MATERIAL PROVIDED ->
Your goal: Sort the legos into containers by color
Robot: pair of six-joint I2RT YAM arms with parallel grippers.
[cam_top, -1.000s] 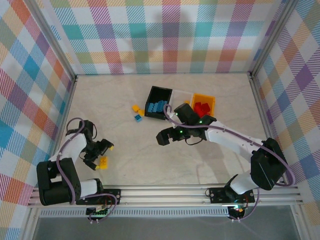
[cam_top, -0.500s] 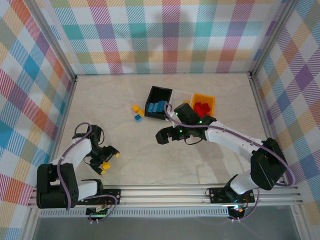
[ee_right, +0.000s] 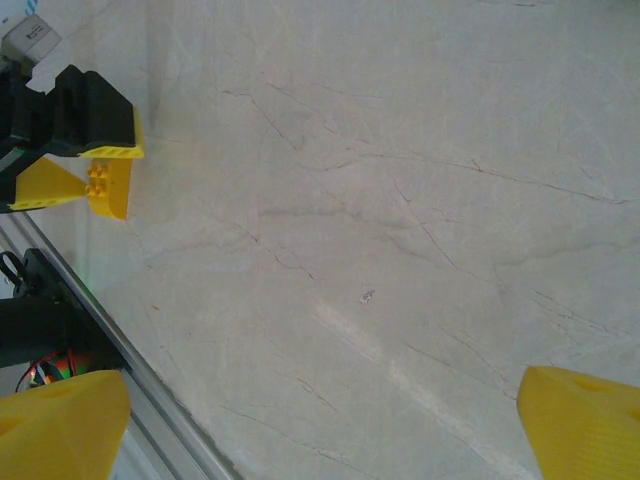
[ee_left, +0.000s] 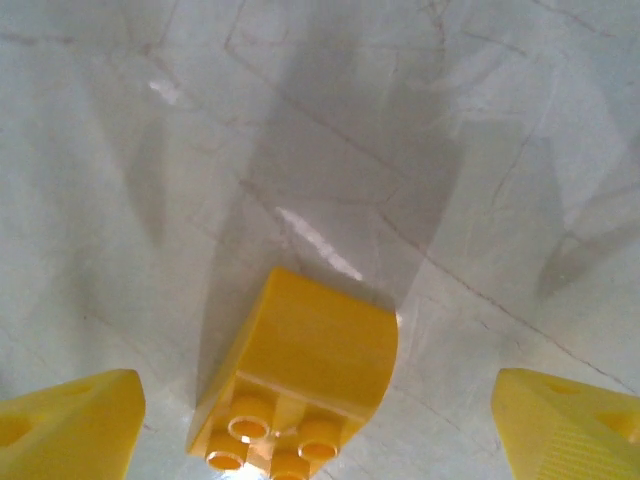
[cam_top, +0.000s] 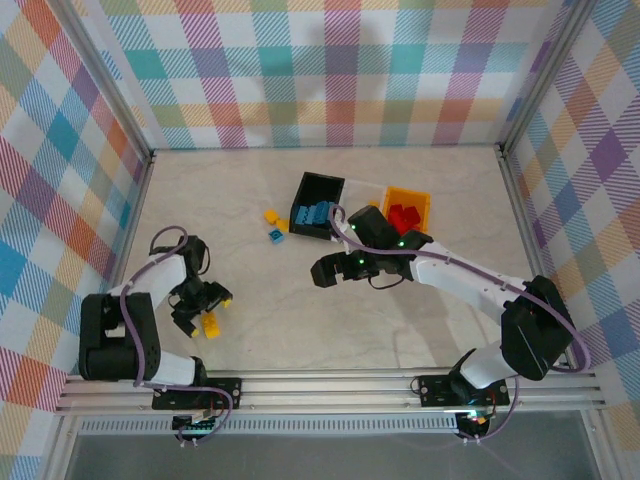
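Yellow lego (ee_left: 300,385) is seen lying on the tabletop (cam_top: 260,330) close to its near left corner, between the spread fingertips (ee_left: 70,420) of the left gripper (cam_top: 204,310), with a gap on each side and no contact. Brick: glossy moulded plastic, one edge rounded over, a cluster of four studs turned toward the wrist camera. Fingertips are yellow, wedge-shaped, with fine ribbing on the right-hand one. Tabletop is pale, marble-patterned with grey veins, slightly reflective. Right gripper (cam_top: 325,272) is held mid-table with jaws wide apart, nothing between them. Three bins are lined up toward the far edge: black bin (cam_top: 312,184) with blue legos (cam_top: 315,213), translucent white bin (cam_top: 362,190), yellow-orange bin (cam_top: 407,194) with red legos (cam_top: 403,218). Loose yellow and blue bricks (cam_top: 273,227) are seen just left of the black bin.
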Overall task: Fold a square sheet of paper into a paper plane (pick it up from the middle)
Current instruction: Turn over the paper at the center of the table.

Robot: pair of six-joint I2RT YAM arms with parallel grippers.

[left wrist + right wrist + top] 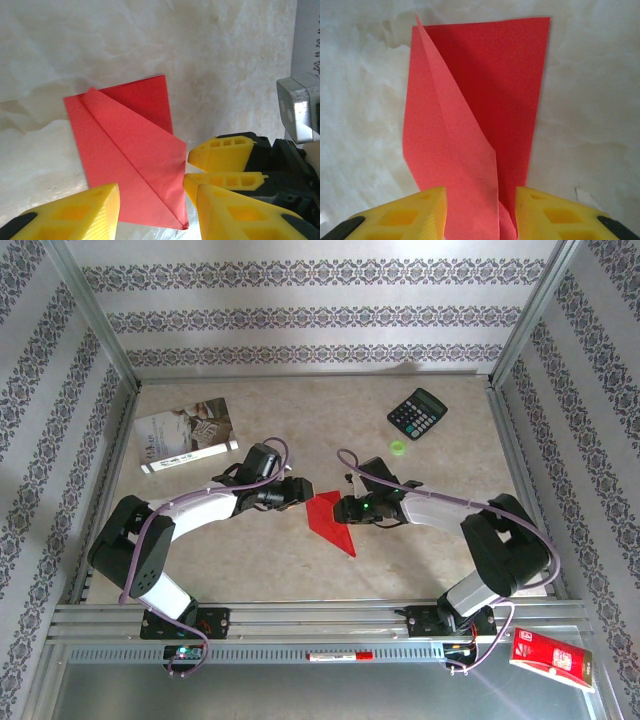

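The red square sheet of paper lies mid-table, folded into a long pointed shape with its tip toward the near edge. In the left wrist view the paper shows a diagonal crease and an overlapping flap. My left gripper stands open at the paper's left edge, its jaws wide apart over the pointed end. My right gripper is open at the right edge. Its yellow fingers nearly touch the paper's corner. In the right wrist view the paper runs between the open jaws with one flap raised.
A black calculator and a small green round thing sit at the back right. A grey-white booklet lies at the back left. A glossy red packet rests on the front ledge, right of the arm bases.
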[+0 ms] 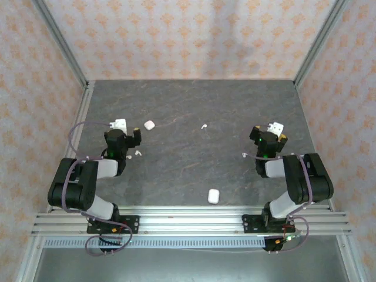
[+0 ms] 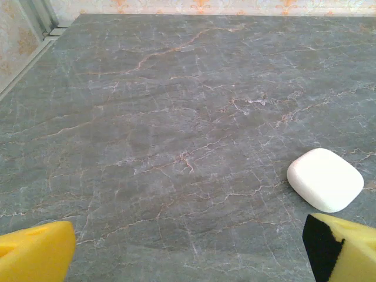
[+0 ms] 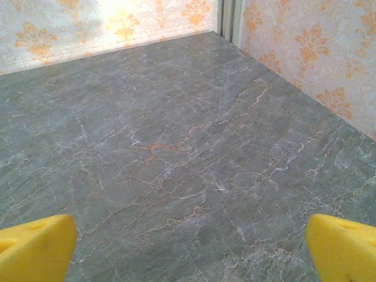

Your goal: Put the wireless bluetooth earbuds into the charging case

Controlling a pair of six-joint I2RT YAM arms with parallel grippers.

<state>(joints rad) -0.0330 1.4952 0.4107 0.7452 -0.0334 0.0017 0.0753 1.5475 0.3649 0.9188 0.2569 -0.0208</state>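
Note:
Tiny white earbuds lie scattered on the grey marble table: one [image 1: 204, 126] at mid-table, one [image 1: 138, 153] beside my left arm, one [image 1: 245, 154] just left of my right arm. A closed white charging case [image 1: 149, 124] rests to the right of my left gripper [image 1: 124, 130]; in the left wrist view that case [image 2: 325, 179] lies just beyond the right yellow finger [image 2: 346, 249]. The left gripper [image 2: 188, 249] is open with bare table between its fingers. My right gripper [image 1: 269, 130] is also open [image 3: 191, 247], with bare table between its yellow fingers [image 3: 35, 249].
A second white case [image 1: 213, 196] lies near the front edge, between the two arm bases. Metal frame posts and patterned walls [image 1: 176, 35] close in the table on three sides; the right wall [image 3: 305, 64] stands close to my right gripper.

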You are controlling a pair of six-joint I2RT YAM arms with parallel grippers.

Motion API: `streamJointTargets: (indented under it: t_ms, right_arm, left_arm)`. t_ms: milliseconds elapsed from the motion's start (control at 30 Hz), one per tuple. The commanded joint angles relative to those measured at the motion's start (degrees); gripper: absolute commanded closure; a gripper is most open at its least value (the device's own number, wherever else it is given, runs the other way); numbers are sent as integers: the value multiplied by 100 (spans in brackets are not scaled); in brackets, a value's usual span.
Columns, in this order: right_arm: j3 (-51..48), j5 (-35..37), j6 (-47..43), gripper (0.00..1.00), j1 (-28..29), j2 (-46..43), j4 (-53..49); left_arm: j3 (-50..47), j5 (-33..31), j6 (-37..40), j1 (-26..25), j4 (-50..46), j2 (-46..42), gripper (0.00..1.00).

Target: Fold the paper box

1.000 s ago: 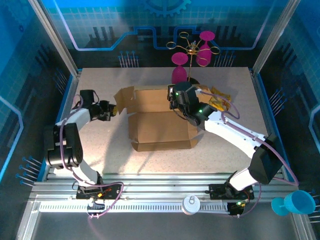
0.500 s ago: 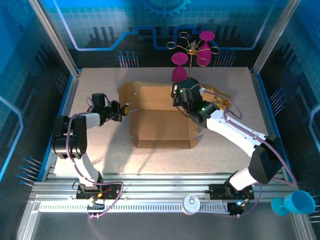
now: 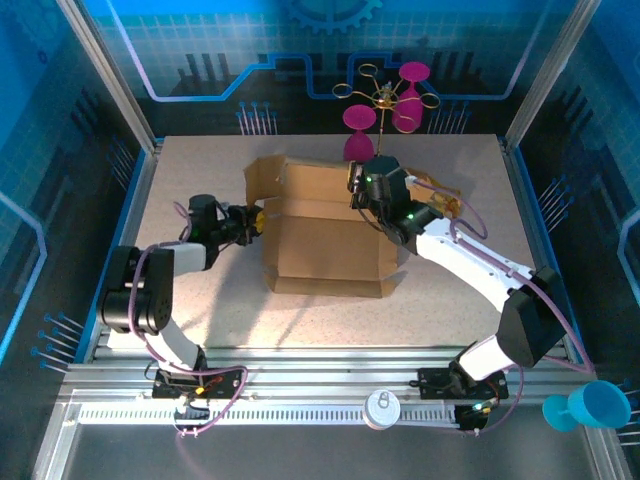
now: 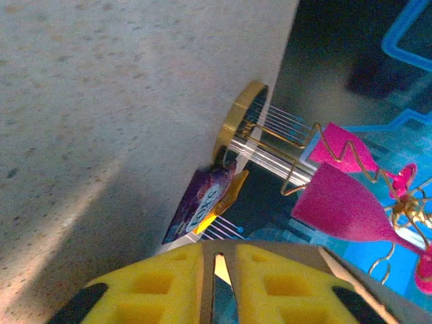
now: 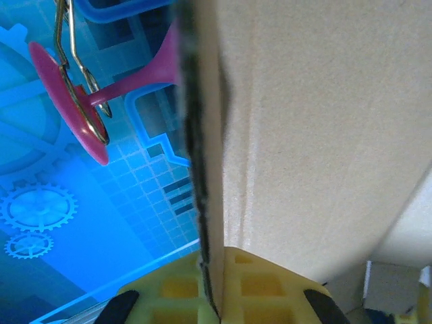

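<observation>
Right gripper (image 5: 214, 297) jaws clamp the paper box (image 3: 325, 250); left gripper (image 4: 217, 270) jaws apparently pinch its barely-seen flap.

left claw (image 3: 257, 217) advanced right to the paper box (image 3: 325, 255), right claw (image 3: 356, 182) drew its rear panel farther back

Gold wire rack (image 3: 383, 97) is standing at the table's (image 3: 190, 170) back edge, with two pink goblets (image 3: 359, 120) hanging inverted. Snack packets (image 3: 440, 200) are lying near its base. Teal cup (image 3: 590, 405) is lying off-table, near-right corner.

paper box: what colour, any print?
Plain brown paper box, unprinted; top external view shows it best.
</observation>
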Motion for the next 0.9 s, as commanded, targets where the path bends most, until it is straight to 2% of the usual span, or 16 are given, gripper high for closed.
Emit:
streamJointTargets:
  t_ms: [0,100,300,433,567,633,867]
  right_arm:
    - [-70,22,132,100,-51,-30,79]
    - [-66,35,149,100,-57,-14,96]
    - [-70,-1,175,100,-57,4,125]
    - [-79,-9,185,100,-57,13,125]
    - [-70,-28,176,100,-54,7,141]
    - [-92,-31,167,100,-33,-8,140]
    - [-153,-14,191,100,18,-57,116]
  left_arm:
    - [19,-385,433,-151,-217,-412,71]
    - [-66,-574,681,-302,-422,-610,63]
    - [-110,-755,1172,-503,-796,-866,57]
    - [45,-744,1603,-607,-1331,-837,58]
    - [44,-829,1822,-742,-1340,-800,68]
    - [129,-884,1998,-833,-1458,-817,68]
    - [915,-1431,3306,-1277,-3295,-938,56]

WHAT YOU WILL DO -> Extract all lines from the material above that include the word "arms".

RESPONSE TO THIS EXERCISE ->
Robot: pair of six-joint I2RT YAM arms with parallel grippers.
Robot: pair of six-joint I2RT YAM arms with parallel grippers.
Controlling a pair of six-joint I2RT YAM arms with parallel grippers.
You are controlling a pair of six-joint I2RT YAM arms with parallel grippers.

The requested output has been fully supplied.